• _What the task asks_
Without the pictures, write out all the lines below exactly as they appear.

• _Information provided_
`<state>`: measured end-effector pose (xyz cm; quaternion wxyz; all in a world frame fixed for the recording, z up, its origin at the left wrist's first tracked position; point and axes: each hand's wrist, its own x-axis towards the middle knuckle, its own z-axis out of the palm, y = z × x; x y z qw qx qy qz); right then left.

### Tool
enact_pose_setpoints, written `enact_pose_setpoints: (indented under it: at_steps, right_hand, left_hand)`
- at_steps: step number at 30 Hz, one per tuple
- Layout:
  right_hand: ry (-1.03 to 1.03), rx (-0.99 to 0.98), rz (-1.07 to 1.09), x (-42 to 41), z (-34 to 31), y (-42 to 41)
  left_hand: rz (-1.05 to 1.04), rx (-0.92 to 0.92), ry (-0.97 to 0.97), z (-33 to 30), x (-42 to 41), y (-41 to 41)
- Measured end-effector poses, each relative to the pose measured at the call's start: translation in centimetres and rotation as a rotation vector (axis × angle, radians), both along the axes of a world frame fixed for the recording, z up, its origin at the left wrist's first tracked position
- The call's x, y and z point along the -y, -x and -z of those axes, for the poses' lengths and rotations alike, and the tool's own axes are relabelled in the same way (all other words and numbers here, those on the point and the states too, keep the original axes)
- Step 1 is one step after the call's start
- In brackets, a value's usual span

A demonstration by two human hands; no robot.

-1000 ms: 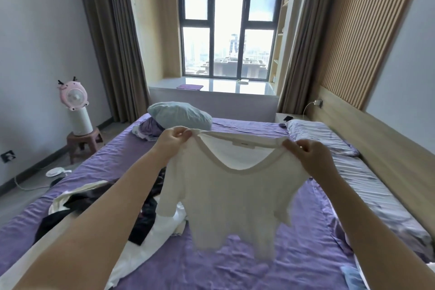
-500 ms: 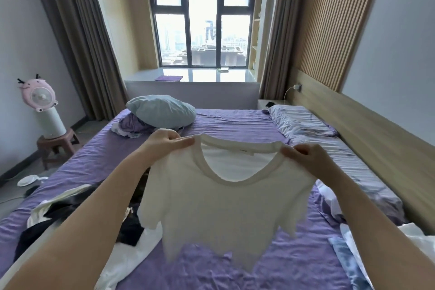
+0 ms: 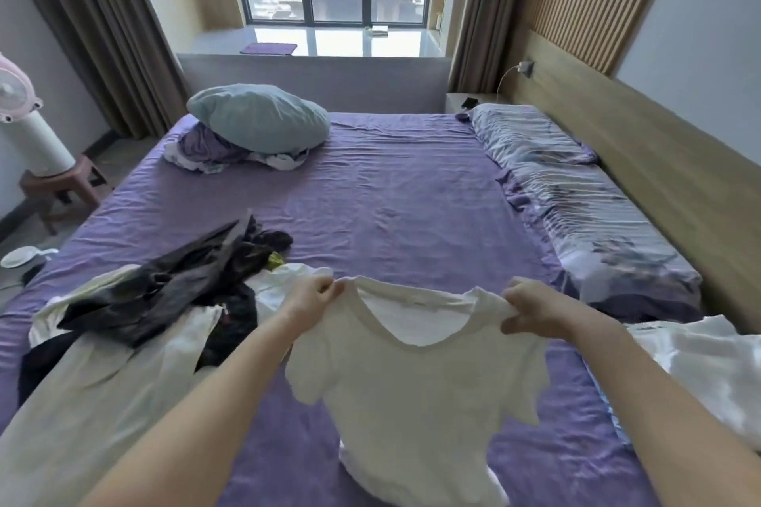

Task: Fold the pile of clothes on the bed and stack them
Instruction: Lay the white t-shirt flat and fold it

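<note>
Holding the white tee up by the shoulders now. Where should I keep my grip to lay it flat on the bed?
Keep pinching the white T-shirt at both shoulder seams, left hand and right hand either side of the collar, from above. It hangs open and even there, hem near the purple sheet, so it should lower flat.

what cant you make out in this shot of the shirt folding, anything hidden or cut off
- Head view: the white t-shirt has its hem cut off by the bottom edge. The left hand and right hand cover its shoulders.
- Pile of clothes: how many garments cannot be told, since they overlap.
- Fan: cut by the left edge.
- White fabric at right: cut by the right edge.
</note>
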<state>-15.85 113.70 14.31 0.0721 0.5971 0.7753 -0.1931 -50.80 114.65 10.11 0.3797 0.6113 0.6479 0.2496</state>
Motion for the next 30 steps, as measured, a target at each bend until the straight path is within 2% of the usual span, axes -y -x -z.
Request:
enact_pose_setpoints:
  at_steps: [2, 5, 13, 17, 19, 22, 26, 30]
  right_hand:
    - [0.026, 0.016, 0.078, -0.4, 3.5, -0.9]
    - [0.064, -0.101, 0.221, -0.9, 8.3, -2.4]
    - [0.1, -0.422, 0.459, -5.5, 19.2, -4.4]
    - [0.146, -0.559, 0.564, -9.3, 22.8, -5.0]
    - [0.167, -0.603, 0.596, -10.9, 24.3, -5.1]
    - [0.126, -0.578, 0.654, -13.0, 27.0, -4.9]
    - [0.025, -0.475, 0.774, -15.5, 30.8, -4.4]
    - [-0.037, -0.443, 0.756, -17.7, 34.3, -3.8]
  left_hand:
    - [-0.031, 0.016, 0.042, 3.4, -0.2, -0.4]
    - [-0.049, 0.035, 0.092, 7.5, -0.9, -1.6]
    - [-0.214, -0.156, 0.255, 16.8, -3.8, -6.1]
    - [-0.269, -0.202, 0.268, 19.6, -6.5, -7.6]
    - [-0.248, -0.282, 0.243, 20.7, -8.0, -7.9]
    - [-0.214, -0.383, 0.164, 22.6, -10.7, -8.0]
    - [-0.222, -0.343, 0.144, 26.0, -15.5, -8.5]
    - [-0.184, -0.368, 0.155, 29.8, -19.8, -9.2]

• _Written reply_
`<state>`: measured end-effector pose (xyz cm; quaternion wxyz; all in a world frame fixed for the recording, z up, its origin at the left wrist's first tracked position; point and axes: each hand's wrist, its own x-axis towards the middle knuckle, its own z-axis out of the palm, y = z × x; x y z qw qx qy qz); right then left.

### Tool
enact_pose_setpoints, written `enact_pose_setpoints: (indented under it: at_steps, right_hand, left_hand)`
- at_steps: step number at 30 Hz, one per tuple
- Layout:
  right_hand: ry (-1.03 to 1.03), rx (-0.99 to 0.98), rz (-1.07 to 1.09), x (-42 to 41), z (-34 to 31), y (-42 to 41)
  left_hand: rz (-1.05 to 1.04), rx (-0.92 to 0.92), ry (-0.97 to 0.97), z (-33 to 30), x (-42 to 41), y (-41 to 41)
- Measured end-effector poses, each relative to the pose measured at the call's start: translation in centimetres and rotation as a rotation vector (axis × angle, radians), both along the axes of a world frame fixed for the recording, z up, its origin at the left wrist's first tracked position
- The call's x, y and z point along the -y, -x and -z of those axes, for the poses' lengths and rotations alike, and the tool's own axes are relabelled in the same way (all other words and numbers here, those on the point and the states too, keep the original axes)
- Step 1 is one step after the call's start
- In brackets, a value's usual span

A demonstration by two human hands; no robot.

-1000 ms: 
-500 ms: 
+0 ms: 

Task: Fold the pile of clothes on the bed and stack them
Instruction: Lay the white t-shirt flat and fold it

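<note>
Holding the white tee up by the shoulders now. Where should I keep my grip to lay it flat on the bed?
Keep pinching the white T-shirt at both shoulder seams, left hand and right hand either side of the collar, from above. It hangs open and even there, hem near the purple sheet, so it should lower flat.

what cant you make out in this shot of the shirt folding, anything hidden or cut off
- Head view: the white t-shirt has its hem cut off by the bottom edge. The left hand and right hand cover its shoulders.
- Pile of clothes: how many garments cannot be told, since they overlap.
- Fan: cut by the left edge.
- White fabric at right: cut by the right edge.
</note>
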<state>-15.85 113.70 14.31 0.0721 0.5971 0.7753 -0.1931 -50.80 114.65 10.11 0.3797 0.6113 0.6479 0.2496</state>
Motion for the next 30 steps, as measured, a target at each bend until the straight path is within 2% of the usual span, axes -y -x -z.
Request:
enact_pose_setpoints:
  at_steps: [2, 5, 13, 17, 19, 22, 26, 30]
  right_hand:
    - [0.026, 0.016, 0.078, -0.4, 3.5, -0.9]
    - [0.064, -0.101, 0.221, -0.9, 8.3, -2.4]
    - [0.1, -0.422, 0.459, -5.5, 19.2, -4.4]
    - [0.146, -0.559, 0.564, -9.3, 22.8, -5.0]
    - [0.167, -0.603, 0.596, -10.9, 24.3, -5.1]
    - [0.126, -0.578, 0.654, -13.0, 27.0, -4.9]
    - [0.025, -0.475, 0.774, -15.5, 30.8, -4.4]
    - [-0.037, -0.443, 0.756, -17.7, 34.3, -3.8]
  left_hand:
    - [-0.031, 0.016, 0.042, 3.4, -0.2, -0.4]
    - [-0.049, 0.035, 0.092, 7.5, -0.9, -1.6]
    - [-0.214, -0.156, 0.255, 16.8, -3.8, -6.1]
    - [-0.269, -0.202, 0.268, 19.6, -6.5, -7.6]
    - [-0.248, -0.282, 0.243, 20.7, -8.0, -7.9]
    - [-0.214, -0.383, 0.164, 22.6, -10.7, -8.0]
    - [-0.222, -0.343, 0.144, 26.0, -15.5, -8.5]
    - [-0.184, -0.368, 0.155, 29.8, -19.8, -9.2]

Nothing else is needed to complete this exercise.